What we know so far about microdosing
Microdosing has exploded in popularity over the past six years. A microdose can be 1/10th or less of a recreational dose, and users will often microdose regularly every 3 or 4 days over an extended period of time. Due to the very low dose, microdosers do not usually report the dramatic cognitive and perceptual changes that typically characterise psychedelic experiences, rather immediate effects are reported to be very subtle and sometimes barely noticeable. Despite this microdosers make a wide variety of claims for the benefits of microdosing, including improved vitality, positive mood, increased attention, and greater creativity. The idea that substances such as LSD and psilocybin might be effective at very low doses has helped shift psychedelics from being a taboo topic to something that is favourably discussed in all kinds of mainstream media outlets and dinner party conversations around the world. But what do we really know about microdosing? Are the claims of microdosing proponents justified?
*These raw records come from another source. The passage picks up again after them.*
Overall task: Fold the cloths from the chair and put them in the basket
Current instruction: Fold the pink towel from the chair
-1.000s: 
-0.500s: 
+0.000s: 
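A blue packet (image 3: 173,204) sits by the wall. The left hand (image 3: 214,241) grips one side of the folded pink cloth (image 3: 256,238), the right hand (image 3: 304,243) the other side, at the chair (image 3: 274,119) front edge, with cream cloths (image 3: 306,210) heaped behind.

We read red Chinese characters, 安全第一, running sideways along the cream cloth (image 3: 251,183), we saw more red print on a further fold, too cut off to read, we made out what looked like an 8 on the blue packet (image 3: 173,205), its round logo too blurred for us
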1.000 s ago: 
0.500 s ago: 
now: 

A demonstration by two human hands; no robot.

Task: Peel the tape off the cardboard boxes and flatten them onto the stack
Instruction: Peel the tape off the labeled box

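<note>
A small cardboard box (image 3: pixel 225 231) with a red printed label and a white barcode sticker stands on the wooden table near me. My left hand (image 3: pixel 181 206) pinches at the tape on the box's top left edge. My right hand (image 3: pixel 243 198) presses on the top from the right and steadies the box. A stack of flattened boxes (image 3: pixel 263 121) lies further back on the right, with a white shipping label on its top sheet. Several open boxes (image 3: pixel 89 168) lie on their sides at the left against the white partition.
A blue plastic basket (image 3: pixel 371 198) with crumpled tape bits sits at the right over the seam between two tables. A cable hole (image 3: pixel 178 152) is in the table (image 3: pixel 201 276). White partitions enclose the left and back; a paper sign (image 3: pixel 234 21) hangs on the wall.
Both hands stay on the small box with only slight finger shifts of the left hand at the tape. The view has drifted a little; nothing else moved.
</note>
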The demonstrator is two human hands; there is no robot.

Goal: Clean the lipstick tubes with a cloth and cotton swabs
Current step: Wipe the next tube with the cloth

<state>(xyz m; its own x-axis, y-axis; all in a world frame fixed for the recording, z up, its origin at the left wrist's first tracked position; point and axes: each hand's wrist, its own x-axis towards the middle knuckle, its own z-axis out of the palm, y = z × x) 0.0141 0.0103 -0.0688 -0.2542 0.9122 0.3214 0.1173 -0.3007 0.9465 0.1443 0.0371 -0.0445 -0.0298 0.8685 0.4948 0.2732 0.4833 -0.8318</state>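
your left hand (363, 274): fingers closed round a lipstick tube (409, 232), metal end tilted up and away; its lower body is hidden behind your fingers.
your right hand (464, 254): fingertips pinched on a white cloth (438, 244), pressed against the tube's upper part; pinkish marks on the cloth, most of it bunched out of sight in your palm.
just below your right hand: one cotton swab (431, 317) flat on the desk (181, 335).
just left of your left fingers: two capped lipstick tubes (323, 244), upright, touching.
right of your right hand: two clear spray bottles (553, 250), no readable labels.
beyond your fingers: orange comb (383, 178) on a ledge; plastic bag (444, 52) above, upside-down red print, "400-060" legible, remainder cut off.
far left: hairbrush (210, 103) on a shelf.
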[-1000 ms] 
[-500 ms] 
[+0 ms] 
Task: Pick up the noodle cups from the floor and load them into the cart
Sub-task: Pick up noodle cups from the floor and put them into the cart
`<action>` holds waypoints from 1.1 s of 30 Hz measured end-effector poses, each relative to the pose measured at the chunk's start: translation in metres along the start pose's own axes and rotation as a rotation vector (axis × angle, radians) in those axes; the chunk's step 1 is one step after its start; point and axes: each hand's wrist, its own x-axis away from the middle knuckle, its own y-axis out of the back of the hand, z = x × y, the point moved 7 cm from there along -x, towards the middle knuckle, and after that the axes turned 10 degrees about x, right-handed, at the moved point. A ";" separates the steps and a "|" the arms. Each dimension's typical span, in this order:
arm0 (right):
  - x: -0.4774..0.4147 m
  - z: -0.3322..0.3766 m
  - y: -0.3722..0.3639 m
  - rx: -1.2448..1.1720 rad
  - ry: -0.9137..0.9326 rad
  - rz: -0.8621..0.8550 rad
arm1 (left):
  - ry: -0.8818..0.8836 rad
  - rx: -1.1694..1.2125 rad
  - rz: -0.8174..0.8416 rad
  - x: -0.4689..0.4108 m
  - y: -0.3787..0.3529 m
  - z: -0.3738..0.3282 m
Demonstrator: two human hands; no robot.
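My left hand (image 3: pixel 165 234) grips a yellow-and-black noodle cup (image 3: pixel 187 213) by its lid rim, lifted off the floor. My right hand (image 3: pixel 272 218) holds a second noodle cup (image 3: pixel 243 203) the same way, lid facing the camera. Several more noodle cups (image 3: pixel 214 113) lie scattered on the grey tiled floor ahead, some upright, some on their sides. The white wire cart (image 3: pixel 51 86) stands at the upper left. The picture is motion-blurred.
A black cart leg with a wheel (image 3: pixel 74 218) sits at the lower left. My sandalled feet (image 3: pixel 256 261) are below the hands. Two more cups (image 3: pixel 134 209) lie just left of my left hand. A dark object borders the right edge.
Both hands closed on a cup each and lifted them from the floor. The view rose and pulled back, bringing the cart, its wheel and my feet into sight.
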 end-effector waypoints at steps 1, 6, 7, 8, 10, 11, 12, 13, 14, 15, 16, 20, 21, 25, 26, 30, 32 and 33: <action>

Or, as some recent research has suggested, is the effect entirely due to placebo?
In this talk, I will review what we know about microdosing based on recent research, including my own longitudinal and neuroimaging studies. I will also trace some less well known strands of microdosing history, including early efforts to popularise the idea of taking very low doses of psychedelics in the 1980s, and a series of little known older experimental studies that took place prior to prohibition. I will discuss what this old and modern research tells us about the potentials of lose dose psychedelics and the most promising avenues for future experimental trials.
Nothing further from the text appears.